Le jugement des mineurs délinquants

La loi prévoit que tous les mineurs capables de discernement sont pénalement responsables des infractions dont ils ont été reconnus coupables. Le jugement de ces mineurs délinquants relève exclusivement de juridictions spécialisées : le juge des enfants, le tribunal pour enfants, le tribunal correctionnel pour mineurs et la cour d’assises des mineurs.

Le juge des enfants est compétent pour connaître des contraventions de 5e classe et des délits punis d’une peine inférieure à sept ans d’emprisonnement commis par les mineurs. Sa compétence est en réalité facultative, puisqu'il peut toujours choisir de renvoyer le mineur devant le tribunal pour enfants. Dans le cas contraire, le juge des enfants tient une audience dite « de cabinet », au cours de laquelle il ne peut prononcer que des mesures éducatives d’assistance, de surveillance, de placement ou de mise sous protection judiciaire.
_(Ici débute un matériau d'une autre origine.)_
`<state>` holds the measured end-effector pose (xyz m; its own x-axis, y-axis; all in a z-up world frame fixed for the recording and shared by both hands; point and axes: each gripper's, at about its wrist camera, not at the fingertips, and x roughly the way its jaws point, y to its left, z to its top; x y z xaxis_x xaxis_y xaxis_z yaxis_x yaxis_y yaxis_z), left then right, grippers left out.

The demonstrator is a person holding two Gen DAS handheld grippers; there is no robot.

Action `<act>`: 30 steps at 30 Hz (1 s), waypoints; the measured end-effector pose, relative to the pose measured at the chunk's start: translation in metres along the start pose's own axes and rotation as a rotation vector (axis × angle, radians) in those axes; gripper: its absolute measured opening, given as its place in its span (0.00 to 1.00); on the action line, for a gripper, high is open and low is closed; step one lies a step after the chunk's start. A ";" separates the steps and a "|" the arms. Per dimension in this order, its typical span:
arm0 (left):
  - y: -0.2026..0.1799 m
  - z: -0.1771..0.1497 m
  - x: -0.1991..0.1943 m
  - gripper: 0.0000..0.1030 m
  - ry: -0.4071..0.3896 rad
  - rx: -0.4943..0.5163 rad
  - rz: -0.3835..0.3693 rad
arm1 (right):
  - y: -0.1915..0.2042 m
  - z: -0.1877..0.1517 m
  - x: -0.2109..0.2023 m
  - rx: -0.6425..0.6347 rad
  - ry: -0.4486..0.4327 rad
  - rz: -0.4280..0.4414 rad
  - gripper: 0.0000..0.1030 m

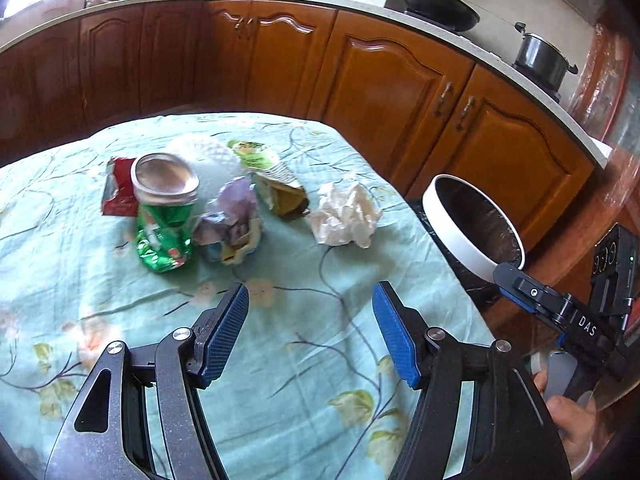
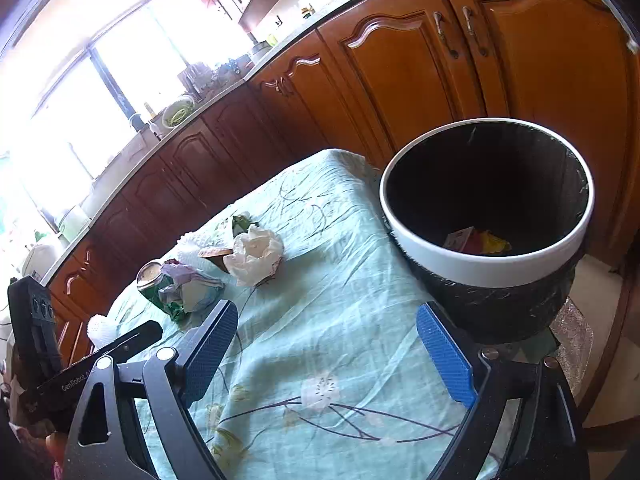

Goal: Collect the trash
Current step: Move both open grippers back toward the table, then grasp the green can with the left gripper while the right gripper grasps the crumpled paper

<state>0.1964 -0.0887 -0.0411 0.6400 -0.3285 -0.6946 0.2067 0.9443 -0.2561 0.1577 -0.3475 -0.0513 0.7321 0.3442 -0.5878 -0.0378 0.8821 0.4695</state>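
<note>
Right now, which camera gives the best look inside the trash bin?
The right wrist view: the trash bin opens toward it, showing colourful scraps at the bottom. The left wrist view catches only its tilted white rim and dark liner.

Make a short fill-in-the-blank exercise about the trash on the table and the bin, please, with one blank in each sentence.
1. The crushed green can stands on the floral ____.
2. The rim of the trash bin is ____ in colour.
3. The crumpled white paper lies between the bin and the torn ____ cup.
4. Both the left claw and the right claw hold ____.

Missing words: tablecloth; white; paper; nothing
</note>
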 end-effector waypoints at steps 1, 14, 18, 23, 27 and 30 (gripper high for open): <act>0.008 -0.002 -0.002 0.64 -0.002 -0.018 0.008 | 0.006 -0.003 0.002 -0.009 0.009 0.005 0.90; 0.061 -0.006 -0.013 0.64 -0.016 -0.127 0.066 | 0.049 -0.006 0.030 -0.083 0.069 0.038 0.90; 0.067 0.001 -0.010 0.64 -0.019 -0.128 0.088 | 0.054 -0.001 0.040 -0.091 0.079 0.045 0.90; 0.075 0.012 0.003 0.64 -0.014 -0.118 0.129 | 0.058 0.006 0.057 -0.095 0.100 0.053 0.90; 0.079 0.019 0.013 0.64 -0.010 -0.106 0.171 | 0.060 0.010 0.074 -0.091 0.130 0.058 0.90; 0.082 0.023 0.019 0.64 -0.012 -0.096 0.181 | 0.060 0.015 0.086 -0.090 0.142 0.056 0.90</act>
<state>0.2422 -0.0175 -0.0602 0.6688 -0.1528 -0.7275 0.0167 0.9815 -0.1909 0.2284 -0.2699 -0.0644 0.6236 0.4300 -0.6528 -0.1415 0.8834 0.4467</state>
Le tribunal pour enfants (TPE), composé du juge des enfants et de deux assesseurs, connaît des délits ou contraventions graves de 5e classe commis par tous les mineurs, ainsi que des crimes commis par les mineurs de moins de 16 ans. Le tribunal dispose à l’encontre du mineur de trois types de réponse pénale :

  • les mesures éducatives peuvent être prononcées quel que soit l’âge de l’enfant ;
  • les sanctions éducatives, comme l’interdiction d’entrer en contact avec la victime, peuvent être prononcées à l’encontre d’un mineur âgé d’au moins 10 ans ;
  • les mineurs de 13 à 16 ans sont passibles d’une peine, dont le prononcé doit être motivé par les circonstances et la personnalité du mineur et qui tient compte du principe de l’atténuation de leur responsabilité (qui aboutit généralement à réduire de moitié le quantum de la peine encourue).
    Le TPE peut enfin, pour les mineurs de plus de 16 ans, et par une décision spécialement motivée, ne pas faire application de cette atténuation de responsabilité. Pour le reste, la procédure suivie devant le TPE est conforme aux grands principes du droit commun, sauf que l’audience n’est pas publique.

Le tribunal correctionnel pour mineurs (TCM), créé par la loi du 10 août 2011, était une formation spécialisée du tribunal correctionnel, présidée par un juge des enfants, compétente pour juger les mineurs de plus de 16 ans ayant commis, en état de récidive légale, un délit puni d’une peine supérieure à 3 ans. Le TCM a été supprimé par la loi du 18 novembre 2016.

La cour d’assises des mineurs, composée de trois magistrats professionnels et de six jurés populaires tirés au sort, connaît des crimes commis par les mineurs de 16 à 18 ans et leurs complices ou coauteurs majeurs. À l’exception d’une publicité restreinte, la procédure est identique à celle suivie devant la cour d’assises de droit commun.

Quelle réforme pour la justice pénale des mineurs ?

Depuis l’ordonnance de 1945, le fonctionnement de la justice pénale des mineurs a fait l’objet de critiques croissantes et de multiples réformes. Les textes se sont empilés au point de former un ensemble désormais illisible et parfois peu cohérent. Une réforme de l’organisation de la justice pénale des mineurs paraît nécessaire, non seulement afin d’en clarifier le fonctionnement, mais encore dans le but de redéfinir les règles et principes juridiques applicables à l’enfance délinquante. La loi de programmation pour la justice du 23 mars 2019 a autorisé le gouvernement à réformer par ordonnance les dispositions relatives à la justice pénale des mineurs.